Records excerpted from a collection
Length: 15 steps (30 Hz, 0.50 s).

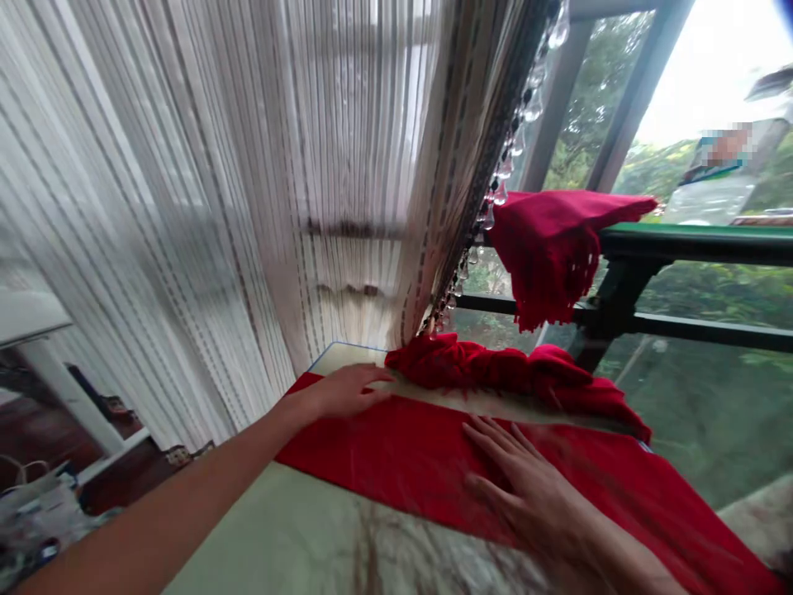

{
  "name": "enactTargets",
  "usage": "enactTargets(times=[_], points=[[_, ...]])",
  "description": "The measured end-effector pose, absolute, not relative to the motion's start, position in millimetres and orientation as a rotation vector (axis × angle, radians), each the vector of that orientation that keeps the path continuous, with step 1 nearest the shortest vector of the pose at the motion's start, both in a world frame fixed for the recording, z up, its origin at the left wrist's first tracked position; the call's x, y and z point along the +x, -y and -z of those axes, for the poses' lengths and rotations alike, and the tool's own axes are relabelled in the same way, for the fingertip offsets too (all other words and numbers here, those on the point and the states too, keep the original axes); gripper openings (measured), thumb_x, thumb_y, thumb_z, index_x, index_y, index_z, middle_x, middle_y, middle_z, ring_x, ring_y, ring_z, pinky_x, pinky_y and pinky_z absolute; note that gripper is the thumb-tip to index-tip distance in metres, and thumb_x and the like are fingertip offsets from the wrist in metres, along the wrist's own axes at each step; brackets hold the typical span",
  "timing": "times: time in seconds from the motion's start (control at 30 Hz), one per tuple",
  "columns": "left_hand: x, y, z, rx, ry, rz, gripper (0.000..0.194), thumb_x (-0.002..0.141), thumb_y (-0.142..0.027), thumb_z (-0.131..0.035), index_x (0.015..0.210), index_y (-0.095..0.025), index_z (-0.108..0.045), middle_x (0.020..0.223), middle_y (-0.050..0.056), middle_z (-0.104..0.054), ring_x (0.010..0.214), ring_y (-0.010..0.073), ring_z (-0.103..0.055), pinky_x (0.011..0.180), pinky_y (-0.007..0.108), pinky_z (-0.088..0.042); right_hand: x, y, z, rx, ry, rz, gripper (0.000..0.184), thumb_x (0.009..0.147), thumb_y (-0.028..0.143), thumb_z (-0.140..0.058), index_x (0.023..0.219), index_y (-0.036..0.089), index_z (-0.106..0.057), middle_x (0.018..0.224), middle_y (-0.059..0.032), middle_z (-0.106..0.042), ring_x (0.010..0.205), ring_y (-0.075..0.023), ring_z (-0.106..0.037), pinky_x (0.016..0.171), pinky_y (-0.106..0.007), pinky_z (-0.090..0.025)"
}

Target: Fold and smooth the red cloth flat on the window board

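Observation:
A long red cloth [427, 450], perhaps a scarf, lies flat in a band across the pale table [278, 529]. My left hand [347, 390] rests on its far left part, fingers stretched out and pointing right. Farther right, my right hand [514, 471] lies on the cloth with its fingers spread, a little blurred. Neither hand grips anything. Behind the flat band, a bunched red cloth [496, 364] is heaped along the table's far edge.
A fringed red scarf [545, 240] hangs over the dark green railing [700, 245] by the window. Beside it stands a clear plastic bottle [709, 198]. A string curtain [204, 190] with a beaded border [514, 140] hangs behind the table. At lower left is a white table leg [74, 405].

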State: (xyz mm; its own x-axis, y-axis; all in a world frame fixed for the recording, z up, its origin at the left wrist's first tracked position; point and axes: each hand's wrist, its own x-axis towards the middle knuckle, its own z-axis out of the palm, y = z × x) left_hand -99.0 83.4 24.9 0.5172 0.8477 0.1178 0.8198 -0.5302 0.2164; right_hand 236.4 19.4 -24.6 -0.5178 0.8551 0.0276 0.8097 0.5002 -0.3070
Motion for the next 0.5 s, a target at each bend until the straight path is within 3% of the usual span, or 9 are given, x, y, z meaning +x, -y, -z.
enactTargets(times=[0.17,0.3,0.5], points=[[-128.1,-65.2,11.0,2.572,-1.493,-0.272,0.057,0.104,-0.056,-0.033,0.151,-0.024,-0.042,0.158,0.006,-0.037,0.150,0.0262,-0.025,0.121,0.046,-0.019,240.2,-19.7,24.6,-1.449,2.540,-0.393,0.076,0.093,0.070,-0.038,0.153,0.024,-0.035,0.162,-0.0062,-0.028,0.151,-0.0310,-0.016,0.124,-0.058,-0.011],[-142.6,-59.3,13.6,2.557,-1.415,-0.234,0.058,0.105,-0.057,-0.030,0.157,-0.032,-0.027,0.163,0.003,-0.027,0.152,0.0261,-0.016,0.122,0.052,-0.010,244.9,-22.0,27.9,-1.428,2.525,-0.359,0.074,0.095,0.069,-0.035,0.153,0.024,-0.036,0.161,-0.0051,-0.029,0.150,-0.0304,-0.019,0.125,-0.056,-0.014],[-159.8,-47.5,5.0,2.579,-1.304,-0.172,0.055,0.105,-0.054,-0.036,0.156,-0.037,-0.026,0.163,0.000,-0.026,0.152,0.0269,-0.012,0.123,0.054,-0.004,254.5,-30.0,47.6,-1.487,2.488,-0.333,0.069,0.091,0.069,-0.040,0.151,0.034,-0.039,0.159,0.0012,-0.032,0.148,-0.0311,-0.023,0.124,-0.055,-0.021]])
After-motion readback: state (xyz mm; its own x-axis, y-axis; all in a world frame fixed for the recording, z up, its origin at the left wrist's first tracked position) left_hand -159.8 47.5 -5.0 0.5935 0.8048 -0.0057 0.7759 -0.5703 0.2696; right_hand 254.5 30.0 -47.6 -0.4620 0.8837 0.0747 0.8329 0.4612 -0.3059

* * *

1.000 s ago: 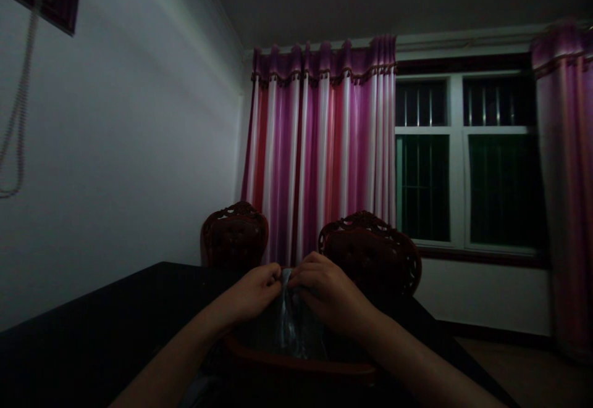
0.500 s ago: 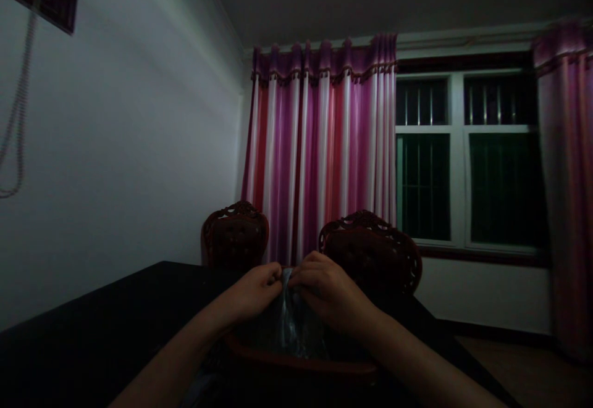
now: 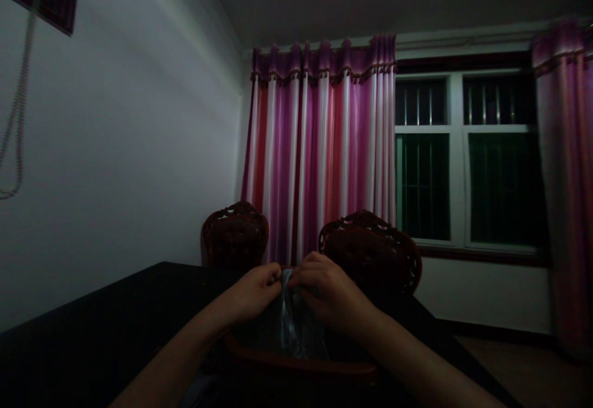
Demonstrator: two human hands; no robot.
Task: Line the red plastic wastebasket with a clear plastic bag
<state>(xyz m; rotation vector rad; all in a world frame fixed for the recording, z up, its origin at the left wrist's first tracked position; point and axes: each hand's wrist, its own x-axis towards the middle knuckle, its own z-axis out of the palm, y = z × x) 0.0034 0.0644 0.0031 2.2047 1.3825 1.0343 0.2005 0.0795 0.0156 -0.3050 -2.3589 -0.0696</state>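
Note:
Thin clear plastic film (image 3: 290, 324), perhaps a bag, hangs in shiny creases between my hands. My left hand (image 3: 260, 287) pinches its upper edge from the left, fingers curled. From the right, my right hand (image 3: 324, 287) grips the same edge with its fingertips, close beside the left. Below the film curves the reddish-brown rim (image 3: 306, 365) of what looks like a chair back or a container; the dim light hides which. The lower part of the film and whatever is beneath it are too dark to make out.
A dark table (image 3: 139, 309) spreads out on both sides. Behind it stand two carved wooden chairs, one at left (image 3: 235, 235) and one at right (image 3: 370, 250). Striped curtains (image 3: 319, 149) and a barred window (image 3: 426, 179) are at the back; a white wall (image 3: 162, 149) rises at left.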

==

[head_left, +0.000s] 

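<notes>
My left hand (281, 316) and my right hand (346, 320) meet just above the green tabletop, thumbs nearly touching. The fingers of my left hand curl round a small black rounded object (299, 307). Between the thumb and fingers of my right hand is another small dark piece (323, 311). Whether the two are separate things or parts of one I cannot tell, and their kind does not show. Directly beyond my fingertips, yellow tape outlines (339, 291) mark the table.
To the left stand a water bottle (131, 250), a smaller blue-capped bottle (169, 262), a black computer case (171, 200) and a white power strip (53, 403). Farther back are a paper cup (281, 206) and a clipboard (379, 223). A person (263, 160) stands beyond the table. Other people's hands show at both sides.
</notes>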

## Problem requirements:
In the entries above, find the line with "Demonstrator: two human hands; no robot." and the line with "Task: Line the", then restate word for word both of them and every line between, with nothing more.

## Worked solution:
Demonstrator: two human hands; no robot.
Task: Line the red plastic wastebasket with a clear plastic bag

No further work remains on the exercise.